It was her replacement, a handsome candy clown with pants of candied
orange peel and sugar-rainbow suspenders.  His face was molded into a
dopey grin, and the clown knew that she would have loved him more than
the gingerbread daredevil, if they had met when she had first been
made.  Now, though, all she felt when she looked at him was pity.

Over on the table, the carnival was waking, but she was not there to
greet them.  Instead, the magician spoke to them, telling them of the
wonders that awaited them and reminding them that it was their destiny
to be eaten.  Then the magician loaded them up — the carnival and the
angry clown — and took them to the party.  He did not let the clown
out of her jar until after the party had started.

She tried to warn the others.  The animals were hopeless of course,
for they understood so little of what was happening.  The juggler and
the bearded lady did not believe her — and why should they?  The
magician had been there when they woke, and she was just a clown who
joined them at the party.  She came too late to save them.

Her last hope was the gingerbread daredevil, who, she had to admit,
looked quite striking in his biker jacket.  He listened to her
carefully, and even claimed to believe her.  But he wasn’t willing to
stop the show and run away with her.  Her plans of rebellion and
escape were crushed.  The others didn’t change their minds even as the
children ripped the tops off the red-sugar tents.  “It is our
destiny,” they told her, and “What would we do if we left the
carnival, anyway?”

Even without the others, the clown was determined to leave.  She
gathered up the saltwater-taffy cords from the bungee jumping ride and
used them to climb down to the floor.  She was sugar, and fragile, so
she knew she wouldn’t live long, but at least — for the first time —
her life was truly hers.

She wove around the children’s legs.  The magician stood in the open
doorway demanding to be paid despite delivering a dark and dismal
failure of a carnival.  His arguments escalated into shouts, and the
clown slipped out the door just before it slammed shut in the
magician’s face.  He stormed off to his van without ever looking down,
and finally the clown was free.  With sunshine glinting off her
shiny-sugar hair, she walked out into the chest-high grass of the
birthday girl’s lawn and never looked back.

#

On the side of a dried up drainage ditch, on the edge of an otherwise
ordinary suburban neighborhood, there is an odd sort of carnival.
Instead of tents there are marshmallow mushrooms in assorted shapes
and colors, and instead of performing animals there are caramel deer
and birds made up of chocolate-covered pretzels.  The animals are not
trained, and wander through the carnival as they please.  There are no
daredevils or jugglers or bearded ladies.
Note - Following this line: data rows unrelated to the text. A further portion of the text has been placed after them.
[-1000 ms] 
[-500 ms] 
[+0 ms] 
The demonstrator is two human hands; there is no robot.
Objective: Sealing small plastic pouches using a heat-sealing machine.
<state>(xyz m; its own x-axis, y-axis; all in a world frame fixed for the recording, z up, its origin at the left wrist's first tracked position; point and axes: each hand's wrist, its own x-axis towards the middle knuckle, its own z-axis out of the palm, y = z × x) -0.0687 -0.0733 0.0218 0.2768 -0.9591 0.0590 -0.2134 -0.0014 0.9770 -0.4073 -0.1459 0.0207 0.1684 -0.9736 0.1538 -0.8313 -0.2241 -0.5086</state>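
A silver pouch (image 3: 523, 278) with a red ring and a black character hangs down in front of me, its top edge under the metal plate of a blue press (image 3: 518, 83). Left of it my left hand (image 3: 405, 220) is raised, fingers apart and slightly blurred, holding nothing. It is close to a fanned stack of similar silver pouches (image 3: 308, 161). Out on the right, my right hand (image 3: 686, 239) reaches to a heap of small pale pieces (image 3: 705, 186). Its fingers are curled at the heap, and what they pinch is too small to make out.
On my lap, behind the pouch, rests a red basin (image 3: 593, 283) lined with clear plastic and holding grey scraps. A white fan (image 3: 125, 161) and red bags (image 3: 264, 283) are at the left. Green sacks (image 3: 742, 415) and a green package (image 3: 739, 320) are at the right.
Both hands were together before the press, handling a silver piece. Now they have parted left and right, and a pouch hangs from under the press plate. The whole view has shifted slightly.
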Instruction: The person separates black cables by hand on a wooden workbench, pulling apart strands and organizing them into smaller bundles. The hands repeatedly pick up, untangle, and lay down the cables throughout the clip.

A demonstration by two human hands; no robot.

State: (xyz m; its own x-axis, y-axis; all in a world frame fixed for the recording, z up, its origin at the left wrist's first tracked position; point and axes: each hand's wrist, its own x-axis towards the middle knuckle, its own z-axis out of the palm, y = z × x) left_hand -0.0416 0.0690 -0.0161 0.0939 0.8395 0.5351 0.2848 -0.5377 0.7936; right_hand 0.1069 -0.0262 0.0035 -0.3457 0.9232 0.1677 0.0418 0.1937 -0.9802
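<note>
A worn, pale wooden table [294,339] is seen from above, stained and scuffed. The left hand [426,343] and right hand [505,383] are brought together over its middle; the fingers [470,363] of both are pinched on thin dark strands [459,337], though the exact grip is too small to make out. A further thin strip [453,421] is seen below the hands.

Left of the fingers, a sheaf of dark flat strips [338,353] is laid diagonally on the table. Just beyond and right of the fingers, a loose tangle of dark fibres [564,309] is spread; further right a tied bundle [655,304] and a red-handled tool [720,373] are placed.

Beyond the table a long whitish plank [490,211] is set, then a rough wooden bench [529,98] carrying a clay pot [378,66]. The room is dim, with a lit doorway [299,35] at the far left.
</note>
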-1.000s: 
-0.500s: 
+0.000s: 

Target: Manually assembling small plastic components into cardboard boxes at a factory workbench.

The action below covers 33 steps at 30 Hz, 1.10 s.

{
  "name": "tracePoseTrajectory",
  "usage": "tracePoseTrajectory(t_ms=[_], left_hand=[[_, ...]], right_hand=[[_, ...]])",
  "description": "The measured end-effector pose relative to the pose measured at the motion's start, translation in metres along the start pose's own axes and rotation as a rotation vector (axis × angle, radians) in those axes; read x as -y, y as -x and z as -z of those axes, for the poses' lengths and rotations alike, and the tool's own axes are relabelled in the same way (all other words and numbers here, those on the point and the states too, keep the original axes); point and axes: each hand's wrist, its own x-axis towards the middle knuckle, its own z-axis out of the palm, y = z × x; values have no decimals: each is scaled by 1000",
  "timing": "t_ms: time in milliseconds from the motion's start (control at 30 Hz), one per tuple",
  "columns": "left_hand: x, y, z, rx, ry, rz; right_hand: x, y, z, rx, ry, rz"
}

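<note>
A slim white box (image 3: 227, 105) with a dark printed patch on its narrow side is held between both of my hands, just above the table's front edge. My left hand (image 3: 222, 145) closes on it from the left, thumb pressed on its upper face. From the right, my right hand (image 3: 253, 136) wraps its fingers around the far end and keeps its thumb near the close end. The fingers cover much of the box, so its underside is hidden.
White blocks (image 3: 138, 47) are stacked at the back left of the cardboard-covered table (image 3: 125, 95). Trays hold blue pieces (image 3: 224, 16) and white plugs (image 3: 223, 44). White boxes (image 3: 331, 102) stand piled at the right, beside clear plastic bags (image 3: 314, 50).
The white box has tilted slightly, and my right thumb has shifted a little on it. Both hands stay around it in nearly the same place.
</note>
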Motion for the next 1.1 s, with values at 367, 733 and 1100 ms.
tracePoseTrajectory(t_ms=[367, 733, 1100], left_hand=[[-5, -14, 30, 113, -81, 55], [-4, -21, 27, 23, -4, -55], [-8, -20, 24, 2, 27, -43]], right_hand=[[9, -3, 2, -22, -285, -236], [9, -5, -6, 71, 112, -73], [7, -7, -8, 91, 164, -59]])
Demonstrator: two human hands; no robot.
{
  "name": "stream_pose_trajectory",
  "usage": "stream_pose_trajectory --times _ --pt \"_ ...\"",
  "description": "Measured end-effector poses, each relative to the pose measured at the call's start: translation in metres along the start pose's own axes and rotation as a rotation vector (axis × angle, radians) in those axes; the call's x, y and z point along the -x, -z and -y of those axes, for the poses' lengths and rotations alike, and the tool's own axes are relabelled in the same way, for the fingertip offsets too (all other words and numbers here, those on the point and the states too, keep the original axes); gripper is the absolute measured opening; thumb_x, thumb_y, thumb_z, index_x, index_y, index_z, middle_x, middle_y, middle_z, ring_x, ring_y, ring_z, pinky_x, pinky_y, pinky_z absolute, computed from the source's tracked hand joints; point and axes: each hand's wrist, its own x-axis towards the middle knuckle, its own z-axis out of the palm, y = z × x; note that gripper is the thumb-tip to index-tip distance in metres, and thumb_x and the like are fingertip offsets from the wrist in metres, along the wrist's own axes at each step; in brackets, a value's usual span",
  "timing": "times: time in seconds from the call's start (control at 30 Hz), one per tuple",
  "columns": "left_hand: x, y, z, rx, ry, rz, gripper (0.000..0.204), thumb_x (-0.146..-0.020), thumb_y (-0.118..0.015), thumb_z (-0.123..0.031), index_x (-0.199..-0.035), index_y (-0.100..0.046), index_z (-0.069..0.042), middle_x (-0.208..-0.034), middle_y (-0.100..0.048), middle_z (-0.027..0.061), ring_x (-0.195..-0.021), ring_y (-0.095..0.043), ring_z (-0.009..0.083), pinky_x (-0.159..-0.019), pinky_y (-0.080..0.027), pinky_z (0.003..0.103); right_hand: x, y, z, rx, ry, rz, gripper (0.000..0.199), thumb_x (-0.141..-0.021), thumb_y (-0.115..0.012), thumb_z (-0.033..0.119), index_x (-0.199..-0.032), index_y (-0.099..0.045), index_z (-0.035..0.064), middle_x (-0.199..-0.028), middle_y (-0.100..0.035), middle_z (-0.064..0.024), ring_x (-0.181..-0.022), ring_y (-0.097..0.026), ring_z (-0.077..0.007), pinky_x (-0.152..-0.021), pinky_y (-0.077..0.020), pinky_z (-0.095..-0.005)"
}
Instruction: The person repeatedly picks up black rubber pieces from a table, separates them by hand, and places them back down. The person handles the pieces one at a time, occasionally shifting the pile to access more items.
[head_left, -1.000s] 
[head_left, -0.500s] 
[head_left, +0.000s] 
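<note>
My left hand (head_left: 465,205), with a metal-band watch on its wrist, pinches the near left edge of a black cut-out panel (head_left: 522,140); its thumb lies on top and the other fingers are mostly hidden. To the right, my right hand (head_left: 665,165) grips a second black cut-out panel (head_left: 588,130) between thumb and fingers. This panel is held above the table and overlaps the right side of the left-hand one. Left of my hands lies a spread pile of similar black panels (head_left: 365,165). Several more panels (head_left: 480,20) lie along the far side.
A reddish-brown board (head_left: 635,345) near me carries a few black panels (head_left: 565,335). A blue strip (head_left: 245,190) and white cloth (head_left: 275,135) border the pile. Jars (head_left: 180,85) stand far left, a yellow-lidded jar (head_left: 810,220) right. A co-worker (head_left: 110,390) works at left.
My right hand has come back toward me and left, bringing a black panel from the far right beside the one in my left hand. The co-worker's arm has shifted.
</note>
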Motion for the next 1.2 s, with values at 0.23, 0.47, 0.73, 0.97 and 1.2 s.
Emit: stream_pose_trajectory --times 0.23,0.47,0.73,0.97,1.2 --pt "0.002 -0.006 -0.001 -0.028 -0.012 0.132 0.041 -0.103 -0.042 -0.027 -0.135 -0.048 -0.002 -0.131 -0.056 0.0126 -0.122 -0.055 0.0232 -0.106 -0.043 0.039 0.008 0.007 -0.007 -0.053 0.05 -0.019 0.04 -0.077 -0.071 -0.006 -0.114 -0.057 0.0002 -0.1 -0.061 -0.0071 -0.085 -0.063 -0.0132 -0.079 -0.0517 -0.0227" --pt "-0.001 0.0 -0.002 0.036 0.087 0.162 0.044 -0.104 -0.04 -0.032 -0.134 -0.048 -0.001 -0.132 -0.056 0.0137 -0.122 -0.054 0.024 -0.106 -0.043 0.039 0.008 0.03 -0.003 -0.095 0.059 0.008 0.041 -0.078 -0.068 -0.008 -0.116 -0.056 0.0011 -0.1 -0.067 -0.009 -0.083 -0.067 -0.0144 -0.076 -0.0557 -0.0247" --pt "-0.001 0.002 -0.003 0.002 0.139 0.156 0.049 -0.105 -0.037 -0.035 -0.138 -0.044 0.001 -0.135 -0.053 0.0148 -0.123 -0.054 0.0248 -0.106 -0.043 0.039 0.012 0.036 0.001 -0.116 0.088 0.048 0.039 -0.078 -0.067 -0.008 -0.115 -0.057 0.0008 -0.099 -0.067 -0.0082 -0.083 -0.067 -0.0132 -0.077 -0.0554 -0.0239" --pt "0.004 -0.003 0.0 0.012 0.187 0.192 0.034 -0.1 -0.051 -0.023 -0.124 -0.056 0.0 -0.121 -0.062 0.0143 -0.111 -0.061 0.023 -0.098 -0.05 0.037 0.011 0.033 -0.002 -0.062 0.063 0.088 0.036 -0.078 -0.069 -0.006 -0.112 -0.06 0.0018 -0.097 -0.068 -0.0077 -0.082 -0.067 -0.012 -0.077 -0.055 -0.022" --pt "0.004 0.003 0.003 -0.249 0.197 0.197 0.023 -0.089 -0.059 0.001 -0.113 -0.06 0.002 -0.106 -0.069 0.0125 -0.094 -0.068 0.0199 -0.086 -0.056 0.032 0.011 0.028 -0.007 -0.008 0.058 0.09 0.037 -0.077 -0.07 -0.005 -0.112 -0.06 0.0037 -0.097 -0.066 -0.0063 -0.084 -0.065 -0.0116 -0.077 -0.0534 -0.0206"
But there is a clown.  She is a peaceful clown, with white-sugar hair
and a minty green dress.  She knows that somewhere in the city the
magician still makes carnivals to be eaten, and she wonders if someday
that too-happy clown will come to his senses and make his escape.  She
knows her carnival is temporary, and it will melt next time it rains.
But she also knows that she is a seed, and that she will not be eaten,
and every time the sun dries out the puddles, her carnival will grow
again.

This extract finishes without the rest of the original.